◆ Aim of the exercise:
Give the data a second time, exactly and in full.

Stored records
---+---
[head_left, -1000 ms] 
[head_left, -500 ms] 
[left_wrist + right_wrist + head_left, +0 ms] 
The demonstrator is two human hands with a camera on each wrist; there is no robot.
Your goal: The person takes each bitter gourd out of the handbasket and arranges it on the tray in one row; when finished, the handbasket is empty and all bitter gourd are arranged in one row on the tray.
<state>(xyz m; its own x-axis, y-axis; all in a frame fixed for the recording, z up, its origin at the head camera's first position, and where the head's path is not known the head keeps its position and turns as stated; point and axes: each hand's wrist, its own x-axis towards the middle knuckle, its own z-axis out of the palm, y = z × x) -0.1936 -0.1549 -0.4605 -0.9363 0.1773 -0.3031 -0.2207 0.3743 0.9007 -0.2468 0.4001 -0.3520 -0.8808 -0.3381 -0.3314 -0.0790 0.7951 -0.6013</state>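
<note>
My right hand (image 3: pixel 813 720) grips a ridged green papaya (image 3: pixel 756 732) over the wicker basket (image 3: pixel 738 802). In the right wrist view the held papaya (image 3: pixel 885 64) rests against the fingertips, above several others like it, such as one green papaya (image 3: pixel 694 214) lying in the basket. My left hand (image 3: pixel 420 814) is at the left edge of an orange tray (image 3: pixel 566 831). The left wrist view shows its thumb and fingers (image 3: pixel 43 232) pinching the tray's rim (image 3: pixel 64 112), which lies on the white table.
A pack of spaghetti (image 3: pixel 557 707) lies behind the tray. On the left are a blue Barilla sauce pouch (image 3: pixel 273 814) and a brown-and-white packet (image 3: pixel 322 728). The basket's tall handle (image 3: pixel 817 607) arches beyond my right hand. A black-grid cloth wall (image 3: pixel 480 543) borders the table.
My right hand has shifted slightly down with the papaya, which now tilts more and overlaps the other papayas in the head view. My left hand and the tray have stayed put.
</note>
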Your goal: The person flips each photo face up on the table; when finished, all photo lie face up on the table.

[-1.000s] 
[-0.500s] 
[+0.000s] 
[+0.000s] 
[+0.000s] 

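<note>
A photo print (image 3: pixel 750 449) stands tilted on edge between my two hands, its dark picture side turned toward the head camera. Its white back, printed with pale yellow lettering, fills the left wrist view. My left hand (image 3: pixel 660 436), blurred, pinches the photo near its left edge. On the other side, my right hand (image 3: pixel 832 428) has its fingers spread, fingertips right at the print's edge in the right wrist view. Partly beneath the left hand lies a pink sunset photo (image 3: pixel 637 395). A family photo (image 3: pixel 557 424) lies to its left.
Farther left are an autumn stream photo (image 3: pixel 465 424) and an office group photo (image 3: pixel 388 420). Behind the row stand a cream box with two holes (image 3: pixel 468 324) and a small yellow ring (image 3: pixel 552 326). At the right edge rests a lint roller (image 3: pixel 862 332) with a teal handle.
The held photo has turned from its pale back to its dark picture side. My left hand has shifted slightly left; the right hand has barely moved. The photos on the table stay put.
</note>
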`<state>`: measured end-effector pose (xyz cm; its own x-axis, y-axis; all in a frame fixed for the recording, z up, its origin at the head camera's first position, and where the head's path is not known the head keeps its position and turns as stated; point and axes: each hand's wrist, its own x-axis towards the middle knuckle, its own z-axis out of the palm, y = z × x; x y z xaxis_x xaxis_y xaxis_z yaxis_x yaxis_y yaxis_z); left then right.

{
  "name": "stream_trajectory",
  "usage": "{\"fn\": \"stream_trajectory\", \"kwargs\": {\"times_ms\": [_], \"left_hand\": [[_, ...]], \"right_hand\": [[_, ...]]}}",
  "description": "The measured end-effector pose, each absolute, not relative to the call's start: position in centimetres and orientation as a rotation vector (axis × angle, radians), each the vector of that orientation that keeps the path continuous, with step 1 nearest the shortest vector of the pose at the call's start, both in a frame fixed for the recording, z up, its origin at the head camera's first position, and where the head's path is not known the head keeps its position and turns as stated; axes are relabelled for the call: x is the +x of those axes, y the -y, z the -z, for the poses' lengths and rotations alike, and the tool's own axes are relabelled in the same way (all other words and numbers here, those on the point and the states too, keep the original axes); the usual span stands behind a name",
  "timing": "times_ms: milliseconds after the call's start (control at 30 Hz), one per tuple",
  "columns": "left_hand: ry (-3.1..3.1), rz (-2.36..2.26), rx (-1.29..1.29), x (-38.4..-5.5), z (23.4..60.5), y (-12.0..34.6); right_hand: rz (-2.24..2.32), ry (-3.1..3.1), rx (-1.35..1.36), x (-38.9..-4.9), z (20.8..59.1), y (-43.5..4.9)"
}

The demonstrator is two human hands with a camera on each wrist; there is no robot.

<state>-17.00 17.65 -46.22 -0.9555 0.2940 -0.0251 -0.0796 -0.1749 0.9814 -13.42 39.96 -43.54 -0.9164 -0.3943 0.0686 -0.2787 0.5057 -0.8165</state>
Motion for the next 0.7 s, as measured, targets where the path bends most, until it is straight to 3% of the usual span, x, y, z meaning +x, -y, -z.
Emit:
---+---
◆ Task result:
[head_left, -1000 ms] 
[head_left, -500 ms] 
[left_wrist + right_wrist + head_left, +0 ms] 
The demonstrator is two human hands with a camera on each wrist; there is no robot.
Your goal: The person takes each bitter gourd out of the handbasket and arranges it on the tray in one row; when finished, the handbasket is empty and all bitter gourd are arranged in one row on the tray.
<state>(xyz m; its own x-axis, y-axis; all in a frame fixed for the recording, z up, its origin at the head camera's first position, and where the head's path is not known the head keeps its position and turns as stated; point and axes: each hand's wrist, its own x-axis towards the middle knuckle, its own z-axis out of the palm, y = z × x) -0.1936 -0.1549 -0.4605 -0.9363 0.1773 -0.3031 -0.2207 0.3743 0.9007 -0.2468 0.4001 -0.3520 -0.8808 -0.3381 -0.3314 -0.0790 0.7951 -0.6013</state>
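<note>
My right hand (image 3: pixel 813 720) grips a ridged green papaya (image 3: pixel 756 732) over the wicker basket (image 3: pixel 738 802). In the right wrist view the held papaya (image 3: pixel 885 64) rests against the fingertips, above several others like it, such as one green papaya (image 3: pixel 694 214) lying in the basket. My left hand (image 3: pixel 420 814) is at the left edge of an orange tray (image 3: pixel 566 831). The left wrist view shows its thumb and fingers (image 3: pixel 43 232) pinching the tray's rim (image 3: pixel 64 112), which lies on the white table.
A pack of spaghetti (image 3: pixel 557 707) lies behind the tray. On the left are a blue Barilla sauce pouch (image 3: pixel 273 814) and a brown-and-white packet (image 3: pixel 322 728). The basket's tall handle (image 3: pixel 817 607) arches beyond my right hand. A black-grid cloth wall (image 3: pixel 480 543) borders the table.
My right hand has shifted slightly down with the papaya, which now tilts more and overlaps the other papayas in the head view. My left hand and the tray have stayed put.
</note>
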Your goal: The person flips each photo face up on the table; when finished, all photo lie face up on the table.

[-1.000s] 
[-0.500s] 
[+0.000s] 
[+0.000s] 
[+0.000s] 

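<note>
A photo print (image 3: pixel 750 449) stands tilted on edge between my two hands, its dark picture side turned toward the head camera. Its white back, printed with pale yellow lettering, fills the left wrist view. My left hand (image 3: pixel 660 436), blurred, pinches the photo near its left edge. On the other side, my right hand (image 3: pixel 832 428) has its fingers spread, fingertips right at the print's edge in the right wrist view. Partly beneath the left hand lies a pink sunset photo (image 3: pixel 637 395). A family photo (image 3: pixel 557 424) lies to its left.
Farther left are an autumn stream photo (image 3: pixel 465 424) and an office group photo (image 3: pixel 388 420). Behind the row stand a cream box with two holes (image 3: pixel 468 324) and a small yellow ring (image 3: pixel 552 326). At the right edge rests a lint roller (image 3: pixel 862 332) with a teal handle.
The held photo has turned from its pale back to its dark picture side. My left hand has shifted slightly left; the right hand has barely moved. The photos on the table stay put.
</note>
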`<state>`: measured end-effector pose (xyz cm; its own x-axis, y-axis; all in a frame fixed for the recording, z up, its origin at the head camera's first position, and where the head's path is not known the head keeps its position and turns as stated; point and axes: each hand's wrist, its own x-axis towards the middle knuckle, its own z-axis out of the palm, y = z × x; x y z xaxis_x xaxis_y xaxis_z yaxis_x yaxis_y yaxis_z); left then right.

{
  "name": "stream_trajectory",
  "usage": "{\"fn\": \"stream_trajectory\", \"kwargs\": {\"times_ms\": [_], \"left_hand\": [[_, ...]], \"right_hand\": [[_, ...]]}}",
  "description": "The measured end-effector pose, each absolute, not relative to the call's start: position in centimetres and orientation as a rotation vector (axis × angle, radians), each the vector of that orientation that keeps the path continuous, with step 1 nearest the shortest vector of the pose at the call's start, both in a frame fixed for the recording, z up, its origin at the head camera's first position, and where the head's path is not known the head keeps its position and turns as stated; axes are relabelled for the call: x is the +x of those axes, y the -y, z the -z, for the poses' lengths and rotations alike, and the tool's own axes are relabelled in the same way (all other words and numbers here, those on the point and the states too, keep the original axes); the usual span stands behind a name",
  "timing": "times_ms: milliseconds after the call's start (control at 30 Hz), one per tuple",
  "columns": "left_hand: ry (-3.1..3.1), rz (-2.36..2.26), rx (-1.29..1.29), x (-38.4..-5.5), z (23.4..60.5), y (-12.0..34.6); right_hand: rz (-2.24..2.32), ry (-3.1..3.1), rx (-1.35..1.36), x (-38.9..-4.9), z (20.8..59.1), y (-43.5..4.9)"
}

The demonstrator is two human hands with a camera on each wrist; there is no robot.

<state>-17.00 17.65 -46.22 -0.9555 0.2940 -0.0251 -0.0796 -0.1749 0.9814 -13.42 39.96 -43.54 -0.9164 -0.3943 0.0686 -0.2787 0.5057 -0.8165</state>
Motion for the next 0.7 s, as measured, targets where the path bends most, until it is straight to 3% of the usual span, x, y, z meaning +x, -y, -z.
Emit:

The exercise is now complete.